The Stark Law has certain exceptions for financial relationships and/or arrangements [8]. The above law is not invoked when certain transactions fall within the purview of these exceptions. Table ​ Table2 2 tabulates the list of Stark Law exceptions [12].

Table 2

List of Financial Exceptions under the Stark Law

Reasonable payments for personal services provided to the entity or for other

services unrelated to the provision of designated health services,

Compensation under a legitimate “physician incentive plan,” such as by

withholds, capitation, or bonuses in managed care,

Reasonable payments to induce a physician to relocate to the hospital’s

An arrangement that began before December 19, 1989, in which services are

provided by a physician group but are billed by the hospital, and

Reasonable payments by a physician for clinical laboratory services or for

other items or services

Source: Showalter JS. The Law of Healthcare Administration. Health Administration Press; 2012

Claims for DHS submitted in violation of the Stark Law triggers the following sanctions: denial of payment requiring amounts received to be refunded [8, 10], civil monetary penalties of $15,000 per service in which the violation is known [8, 10], and exclusion from Medicare and Medicaid programs in which a physician or entity has knowingly entered into an improper cross-referral arrangement or scheme designed to circumvent the self-referral prohibition [8, 10], and monetary penalties of up to three times the amount of the claim plus a penalty of an amount between $5,000 and $10,000 per claim [8, 10].

A review of past literature presented the initiation, legislative developments, and regulatory history, and thereby, cumulated the evolution of the Stark Law from 1972 to 2006 [3]. Thereafter, numerous amendments of the above law have taken place owing to the rapidly evolving healthcare landscape. As examples, both the 2010 Affordable Care Act (ACA) and the ongoing COVID-19 pandemic has initiated and made effective specific changes of the above law.

This paper has three research questions giving rise to three objectives. First, this review paper sequentially curates the above law’s evolution, from initiation to 2020. This is an attempt to chronologically tabulate its updates. Second, the present review describes initiatives and functions pertaining to the evolution of the above law. Finally, it describes how the 2020 COVID-19 Stark Law blanket waivers (hereinafter, blanket waivers) support specific patient self-referrals, expand on the permissible ways of remuneration for self-referrals, and protect eligible physicians from legal sanctions contextual to the COVID-19 pandemic.
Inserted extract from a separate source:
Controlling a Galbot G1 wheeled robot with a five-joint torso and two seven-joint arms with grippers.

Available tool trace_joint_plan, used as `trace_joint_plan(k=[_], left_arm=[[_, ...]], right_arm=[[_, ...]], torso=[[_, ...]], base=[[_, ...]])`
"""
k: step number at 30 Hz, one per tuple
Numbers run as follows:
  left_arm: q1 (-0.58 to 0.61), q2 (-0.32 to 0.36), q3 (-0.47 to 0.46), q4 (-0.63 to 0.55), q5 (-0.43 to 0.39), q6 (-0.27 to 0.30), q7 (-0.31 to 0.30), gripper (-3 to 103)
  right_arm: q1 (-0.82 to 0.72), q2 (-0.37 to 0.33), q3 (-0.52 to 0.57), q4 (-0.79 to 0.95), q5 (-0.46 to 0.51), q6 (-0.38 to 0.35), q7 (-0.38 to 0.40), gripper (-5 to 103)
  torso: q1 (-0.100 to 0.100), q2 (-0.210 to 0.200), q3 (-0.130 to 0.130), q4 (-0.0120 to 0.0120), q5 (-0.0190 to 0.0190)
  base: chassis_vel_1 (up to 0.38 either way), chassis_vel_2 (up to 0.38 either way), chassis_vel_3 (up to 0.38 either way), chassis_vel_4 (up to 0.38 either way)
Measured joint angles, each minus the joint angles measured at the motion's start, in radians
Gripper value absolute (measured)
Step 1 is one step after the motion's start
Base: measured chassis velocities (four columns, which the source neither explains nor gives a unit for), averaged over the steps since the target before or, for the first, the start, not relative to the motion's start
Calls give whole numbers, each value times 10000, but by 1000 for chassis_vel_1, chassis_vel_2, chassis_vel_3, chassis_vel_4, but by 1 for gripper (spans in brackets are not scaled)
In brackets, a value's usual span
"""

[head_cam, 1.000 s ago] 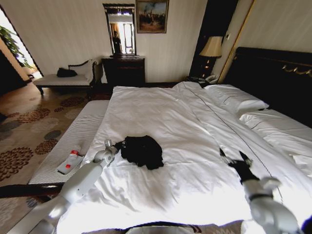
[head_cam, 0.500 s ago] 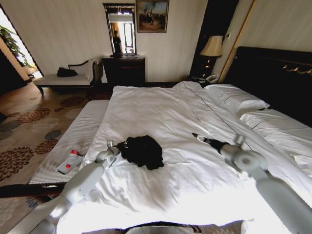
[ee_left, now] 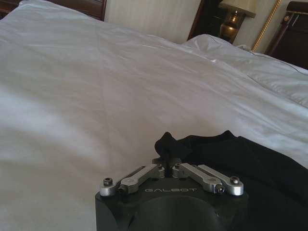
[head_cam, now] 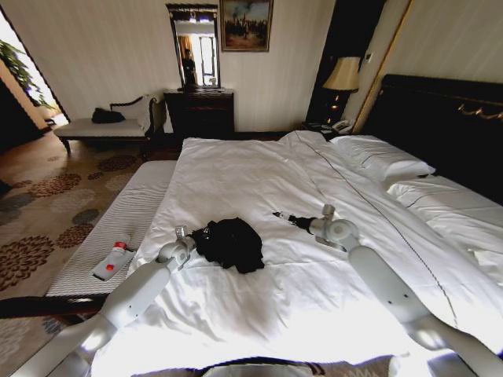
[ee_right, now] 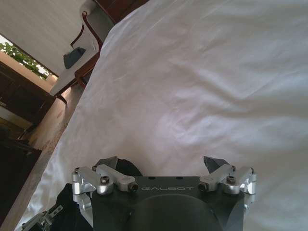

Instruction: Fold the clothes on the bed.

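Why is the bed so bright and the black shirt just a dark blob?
Head view: light glares off the bed and washes out its folds, while the clothes stay a dark lump with no lettering readable; a soft shadow lies under the right gripper. Left wrist view: the left gripper, jaws shut on a peak of the cloth, looks sharp.

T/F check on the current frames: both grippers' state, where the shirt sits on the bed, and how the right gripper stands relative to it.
1. The left gripper is shut on an edge of the black T-shirt. True.
2. The right gripper grips the T-shirt too. False: it is open, held over bare duvet beside the shirt.
3. The T-shirt lies flat and spread out. False: it is a crumpled heap.
4. The T-shirt rests on the bed, toward the robot's left. True.
5. The pillows lie on top of the T-shirt. False: they sit by the headboard.
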Motion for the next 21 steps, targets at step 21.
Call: trace_joint_plan(k=[21], left_arm=[[-152,329,484,-436,-346,63,-169,2]], right_arm=[[286,1942,-208,-1758,-998,-86,-650,86]], torso=[[-2,1,0,0,-1]], base=[[0,0,0,0]])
There are two-fold objectives to curating developments of the Stark Law. First, to update past literature. Second, to further assist policy analysts identify any areas within the above law that may need amendments, if need be, as per their discretion, in the future. Finally, to discern how these blanket waivers financially and medicolegally buffer eligible physicians during the ongoing national and public health emergencies.

Stark Law blanket waivers during the COVID-19 pandemic

Section 1135 of the Social Security Act authorizes the Secretary of the Department of Health and Human Services to waive or modify certain requirements of healthcare programs such as Medicare, Medicaid, Children’s Health Insurance Program (CHIP), and Health Insurance Portability and Accountability Act (HIPAA) of 1996 [13].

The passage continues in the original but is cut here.